THE TASK ::
Find the line containing "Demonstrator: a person" in the data below and repeat it, along with all later lines, exactly through the last one.

DATA EXTRACT ::
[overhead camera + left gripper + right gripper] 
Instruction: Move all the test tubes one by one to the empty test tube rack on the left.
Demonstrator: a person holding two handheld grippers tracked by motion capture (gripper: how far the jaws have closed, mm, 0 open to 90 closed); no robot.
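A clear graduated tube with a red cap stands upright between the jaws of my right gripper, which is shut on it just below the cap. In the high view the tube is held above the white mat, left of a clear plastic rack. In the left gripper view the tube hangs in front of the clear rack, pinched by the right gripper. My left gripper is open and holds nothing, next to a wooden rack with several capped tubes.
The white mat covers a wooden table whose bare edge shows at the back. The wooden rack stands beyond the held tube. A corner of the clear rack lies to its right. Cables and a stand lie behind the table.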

OUTPUT OF THE TASK ::
Demonstrator: a person holding two handheld grippers tracked by motion capture (gripper: how far the jaws have closed, mm, 0 open to 90 closed); no robot.
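A clear graduated tube with a red cap stands upright between the jaws of my right gripper, which is shut on it just below the cap. In the high view the tube is held above the white mat, left of a clear plastic rack. In the left gripper view the tube hangs in front of the clear rack, pinched by the right gripper. My left gripper is open and holds nothing, next to a wooden rack with several capped tubes.
The white mat covers a wooden table whose bare edge shows at the back. The wooden rack stands beyond the held tube. A corner of the clear rack lies to its right. Cables and a stand lie behind the table.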

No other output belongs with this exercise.